Task objective: A single number is required: the count of lines in the records below that contain the word "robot".

Data for this task:

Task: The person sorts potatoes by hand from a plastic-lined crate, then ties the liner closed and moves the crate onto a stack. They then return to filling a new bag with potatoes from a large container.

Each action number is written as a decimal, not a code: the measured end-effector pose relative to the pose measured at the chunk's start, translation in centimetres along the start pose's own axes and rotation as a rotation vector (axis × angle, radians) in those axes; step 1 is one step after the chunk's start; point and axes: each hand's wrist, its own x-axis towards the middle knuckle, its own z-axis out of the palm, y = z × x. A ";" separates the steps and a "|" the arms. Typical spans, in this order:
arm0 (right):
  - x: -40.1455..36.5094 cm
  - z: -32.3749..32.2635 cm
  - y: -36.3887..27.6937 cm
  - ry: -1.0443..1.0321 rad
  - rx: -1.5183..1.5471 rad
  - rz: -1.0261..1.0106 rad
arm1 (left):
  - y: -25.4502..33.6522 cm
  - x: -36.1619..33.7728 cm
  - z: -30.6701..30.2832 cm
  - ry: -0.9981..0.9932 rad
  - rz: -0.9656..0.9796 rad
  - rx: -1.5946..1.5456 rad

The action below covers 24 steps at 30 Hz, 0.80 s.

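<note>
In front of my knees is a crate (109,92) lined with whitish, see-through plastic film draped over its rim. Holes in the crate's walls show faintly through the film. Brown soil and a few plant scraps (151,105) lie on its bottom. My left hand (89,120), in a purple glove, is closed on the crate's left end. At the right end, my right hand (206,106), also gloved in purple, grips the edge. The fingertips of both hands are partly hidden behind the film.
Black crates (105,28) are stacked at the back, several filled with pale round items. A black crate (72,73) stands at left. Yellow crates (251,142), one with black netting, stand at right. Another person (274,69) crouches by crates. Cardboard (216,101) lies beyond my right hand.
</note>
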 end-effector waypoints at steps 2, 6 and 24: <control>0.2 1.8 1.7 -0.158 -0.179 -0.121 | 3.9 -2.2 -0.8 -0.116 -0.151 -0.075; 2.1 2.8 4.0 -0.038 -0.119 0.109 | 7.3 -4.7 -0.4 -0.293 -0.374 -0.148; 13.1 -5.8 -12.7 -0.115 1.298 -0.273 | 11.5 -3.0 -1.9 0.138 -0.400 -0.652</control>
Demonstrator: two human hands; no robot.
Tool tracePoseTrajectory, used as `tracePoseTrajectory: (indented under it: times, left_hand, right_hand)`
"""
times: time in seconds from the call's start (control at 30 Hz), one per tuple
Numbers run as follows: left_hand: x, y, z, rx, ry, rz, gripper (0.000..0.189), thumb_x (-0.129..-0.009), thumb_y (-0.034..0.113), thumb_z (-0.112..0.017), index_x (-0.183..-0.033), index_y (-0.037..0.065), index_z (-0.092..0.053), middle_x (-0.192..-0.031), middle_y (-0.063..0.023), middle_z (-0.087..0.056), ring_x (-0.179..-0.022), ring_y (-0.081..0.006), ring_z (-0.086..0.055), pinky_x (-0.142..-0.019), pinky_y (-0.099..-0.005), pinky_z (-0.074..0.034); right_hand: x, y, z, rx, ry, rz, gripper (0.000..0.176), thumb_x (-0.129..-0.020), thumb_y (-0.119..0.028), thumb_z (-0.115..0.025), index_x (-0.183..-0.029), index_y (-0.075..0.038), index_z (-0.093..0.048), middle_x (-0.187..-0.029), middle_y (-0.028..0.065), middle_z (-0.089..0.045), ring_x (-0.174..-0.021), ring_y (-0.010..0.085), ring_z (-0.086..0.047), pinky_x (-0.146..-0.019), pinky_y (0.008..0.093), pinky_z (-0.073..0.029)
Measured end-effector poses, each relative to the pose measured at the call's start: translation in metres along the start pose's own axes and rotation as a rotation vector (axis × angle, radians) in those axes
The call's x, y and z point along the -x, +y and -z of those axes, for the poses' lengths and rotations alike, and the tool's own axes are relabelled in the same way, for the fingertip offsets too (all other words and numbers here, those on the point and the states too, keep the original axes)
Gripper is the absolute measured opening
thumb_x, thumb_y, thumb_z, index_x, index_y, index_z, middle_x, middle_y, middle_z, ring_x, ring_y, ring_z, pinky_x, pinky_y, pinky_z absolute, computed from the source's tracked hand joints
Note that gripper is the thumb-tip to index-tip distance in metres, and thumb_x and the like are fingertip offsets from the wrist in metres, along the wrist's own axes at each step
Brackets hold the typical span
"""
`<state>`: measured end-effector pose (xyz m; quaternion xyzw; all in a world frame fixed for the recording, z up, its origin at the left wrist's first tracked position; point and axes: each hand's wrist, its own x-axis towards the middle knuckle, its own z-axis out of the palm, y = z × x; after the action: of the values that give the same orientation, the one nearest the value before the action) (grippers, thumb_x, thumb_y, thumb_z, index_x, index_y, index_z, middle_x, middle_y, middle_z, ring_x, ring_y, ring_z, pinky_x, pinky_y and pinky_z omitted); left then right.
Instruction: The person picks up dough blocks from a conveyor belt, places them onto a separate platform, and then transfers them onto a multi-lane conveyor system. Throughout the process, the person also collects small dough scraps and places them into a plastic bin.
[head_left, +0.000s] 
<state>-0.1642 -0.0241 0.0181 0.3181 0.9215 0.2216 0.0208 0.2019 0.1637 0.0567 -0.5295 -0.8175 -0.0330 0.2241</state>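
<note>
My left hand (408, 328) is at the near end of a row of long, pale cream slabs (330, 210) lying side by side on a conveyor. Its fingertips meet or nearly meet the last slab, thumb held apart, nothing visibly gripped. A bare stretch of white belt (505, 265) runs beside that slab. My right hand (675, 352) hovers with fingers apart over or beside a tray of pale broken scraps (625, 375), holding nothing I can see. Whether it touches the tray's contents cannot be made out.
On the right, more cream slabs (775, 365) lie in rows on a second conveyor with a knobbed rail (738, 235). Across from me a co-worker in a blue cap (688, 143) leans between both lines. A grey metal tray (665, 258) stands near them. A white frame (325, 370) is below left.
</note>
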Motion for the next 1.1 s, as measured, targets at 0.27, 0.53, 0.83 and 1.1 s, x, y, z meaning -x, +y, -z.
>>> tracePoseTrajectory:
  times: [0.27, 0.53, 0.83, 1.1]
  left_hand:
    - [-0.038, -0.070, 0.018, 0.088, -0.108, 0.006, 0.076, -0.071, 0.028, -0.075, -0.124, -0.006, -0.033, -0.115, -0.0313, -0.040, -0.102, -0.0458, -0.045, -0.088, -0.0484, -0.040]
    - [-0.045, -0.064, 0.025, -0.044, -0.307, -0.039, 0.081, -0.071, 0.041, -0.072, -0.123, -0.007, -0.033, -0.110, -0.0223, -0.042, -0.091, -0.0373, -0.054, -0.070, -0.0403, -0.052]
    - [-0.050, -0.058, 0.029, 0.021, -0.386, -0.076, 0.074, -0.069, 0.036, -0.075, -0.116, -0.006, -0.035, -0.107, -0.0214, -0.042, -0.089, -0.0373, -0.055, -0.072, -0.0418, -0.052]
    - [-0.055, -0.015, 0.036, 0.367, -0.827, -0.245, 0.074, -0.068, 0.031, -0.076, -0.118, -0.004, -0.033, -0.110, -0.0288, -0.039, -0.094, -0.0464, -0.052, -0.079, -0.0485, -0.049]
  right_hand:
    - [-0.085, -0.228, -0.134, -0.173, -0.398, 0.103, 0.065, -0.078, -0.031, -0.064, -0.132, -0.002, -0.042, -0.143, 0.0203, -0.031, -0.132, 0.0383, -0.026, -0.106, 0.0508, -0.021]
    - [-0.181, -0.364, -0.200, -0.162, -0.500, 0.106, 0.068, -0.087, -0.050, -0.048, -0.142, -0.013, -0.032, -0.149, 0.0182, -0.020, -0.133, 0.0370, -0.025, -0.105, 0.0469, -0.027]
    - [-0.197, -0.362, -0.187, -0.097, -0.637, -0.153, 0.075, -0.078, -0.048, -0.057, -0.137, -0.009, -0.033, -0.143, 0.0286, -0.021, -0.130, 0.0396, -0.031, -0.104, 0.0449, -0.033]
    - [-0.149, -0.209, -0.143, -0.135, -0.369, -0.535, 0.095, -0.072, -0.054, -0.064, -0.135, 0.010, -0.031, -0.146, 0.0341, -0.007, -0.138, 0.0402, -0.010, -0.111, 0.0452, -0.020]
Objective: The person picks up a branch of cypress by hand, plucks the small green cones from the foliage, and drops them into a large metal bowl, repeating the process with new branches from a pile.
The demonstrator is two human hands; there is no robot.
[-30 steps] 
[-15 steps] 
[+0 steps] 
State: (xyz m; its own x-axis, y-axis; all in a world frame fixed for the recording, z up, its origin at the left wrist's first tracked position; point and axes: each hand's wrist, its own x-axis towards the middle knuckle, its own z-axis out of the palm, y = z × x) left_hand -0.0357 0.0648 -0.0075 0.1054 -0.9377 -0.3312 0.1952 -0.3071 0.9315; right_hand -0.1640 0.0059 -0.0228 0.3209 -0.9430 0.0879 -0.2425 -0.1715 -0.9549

Result of this task: 2